** Opening DATASET CONTENT block **

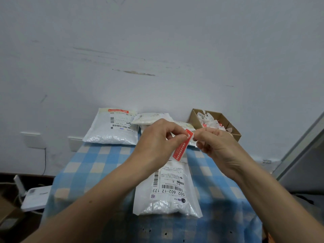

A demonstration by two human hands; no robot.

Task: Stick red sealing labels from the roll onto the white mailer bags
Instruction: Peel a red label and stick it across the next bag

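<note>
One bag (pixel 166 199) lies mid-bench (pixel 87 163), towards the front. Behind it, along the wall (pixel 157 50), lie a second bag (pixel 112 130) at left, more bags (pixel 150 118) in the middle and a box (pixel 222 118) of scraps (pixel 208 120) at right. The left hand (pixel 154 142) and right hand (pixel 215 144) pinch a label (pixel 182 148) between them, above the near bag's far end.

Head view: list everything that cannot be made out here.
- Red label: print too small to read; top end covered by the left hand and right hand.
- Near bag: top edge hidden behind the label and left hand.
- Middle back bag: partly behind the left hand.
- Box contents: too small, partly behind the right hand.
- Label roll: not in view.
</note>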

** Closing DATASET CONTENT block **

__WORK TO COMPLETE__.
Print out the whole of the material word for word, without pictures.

__SOLUTION FOR THIS PROBLEM__.
A demonstration by two human hands; no robot.

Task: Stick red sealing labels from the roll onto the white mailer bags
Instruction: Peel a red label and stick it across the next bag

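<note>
One bag (pixel 166 199) lies mid-bench (pixel 87 163), towards the front. Behind it, along the wall (pixel 157 50), lie a second bag (pixel 112 130) at left, more bags (pixel 150 118) in the middle and a box (pixel 222 118) of scraps (pixel 208 120) at right. The left hand (pixel 154 142) and right hand (pixel 215 144) pinch a label (pixel 182 148) between them, above the near bag's far end.

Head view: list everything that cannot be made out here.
- Red label: print too small to read; top end covered by the left hand and right hand.
- Near bag: top edge hidden behind the label and left hand.
- Middle back bag: partly behind the left hand.
- Box contents: too small, partly behind the right hand.
- Label roll: not in view.
</note>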

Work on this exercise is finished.